## What you are asked to do
Every line of the data is to be retyped exactly.

## Data
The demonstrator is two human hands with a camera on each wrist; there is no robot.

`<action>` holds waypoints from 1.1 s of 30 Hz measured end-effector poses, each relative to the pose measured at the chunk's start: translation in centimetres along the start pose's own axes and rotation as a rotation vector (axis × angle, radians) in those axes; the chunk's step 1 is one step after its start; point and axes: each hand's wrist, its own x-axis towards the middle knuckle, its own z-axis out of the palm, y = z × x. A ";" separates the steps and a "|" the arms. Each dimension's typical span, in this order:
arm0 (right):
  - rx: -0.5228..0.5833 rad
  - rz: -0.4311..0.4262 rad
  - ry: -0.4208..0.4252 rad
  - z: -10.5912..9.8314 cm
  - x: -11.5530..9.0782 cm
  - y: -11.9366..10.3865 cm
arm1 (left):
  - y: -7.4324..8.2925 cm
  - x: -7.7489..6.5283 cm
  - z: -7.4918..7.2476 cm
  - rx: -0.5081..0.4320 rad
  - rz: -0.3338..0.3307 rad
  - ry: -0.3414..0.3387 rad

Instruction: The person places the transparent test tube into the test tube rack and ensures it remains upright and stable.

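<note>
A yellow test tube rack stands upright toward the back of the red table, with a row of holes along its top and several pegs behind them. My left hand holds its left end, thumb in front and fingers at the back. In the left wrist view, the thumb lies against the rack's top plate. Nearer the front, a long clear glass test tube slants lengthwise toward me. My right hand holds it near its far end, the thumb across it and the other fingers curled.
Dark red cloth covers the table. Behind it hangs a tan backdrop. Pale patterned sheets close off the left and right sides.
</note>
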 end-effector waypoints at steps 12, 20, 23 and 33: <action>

## Written solution
The demonstrator is two human hands with a camera on each wrist; there is no robot.

`<action>` holds waypoints from 1.1 s of 30 Hz measured end-effector poses, each relative to the pose measured at the chunk's start: translation in centimetres along the start pose's own axes and rotation as a rotation vector (axis × angle, radians) in those axes; the chunk's step 1 is one step after its start; point and axes: each hand's wrist, its own x-axis towards the middle knuckle, its own z-axis out of the palm, y = z × x. A ";" separates the steps and a "|" the arms. Each dimension's typical span, in this order:
arm0 (right):
  - rx: -0.5228..0.5833 rad
  - rz: -0.4311..0.4262 rad
  - ry: -0.4208..0.4252 rad
  - z: -10.5912..9.8314 cm
  - x: -11.5530..9.0782 cm
  - y: -11.9366..10.3865 cm
arm1 (left):
  - y: -7.4324..8.2925 cm
  - x: -7.7489..6.5283 cm
  - z: -7.4918..7.2476 cm
  - rx: -0.5081..0.4320 rad
  - rz: -0.3338..0.3307 rad
  - ry: -0.3414..0.3387 rad

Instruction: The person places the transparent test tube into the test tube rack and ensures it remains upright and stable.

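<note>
A yellow test tube rack stands upright toward the back of the red table, with a row of holes along its top and several pegs behind them. My left hand holds its left end, thumb in front and fingers at the back. In the left wrist view, the thumb lies against the rack's top plate. Nearer the front, a long clear glass test tube slants lengthwise toward me. My right hand holds it near its far end, the thumb across it and the other fingers curled.
Dark red cloth covers the table. Behind it hangs a tan backdrop. Pale patterned sheets close off the left and right sides.
</note>
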 end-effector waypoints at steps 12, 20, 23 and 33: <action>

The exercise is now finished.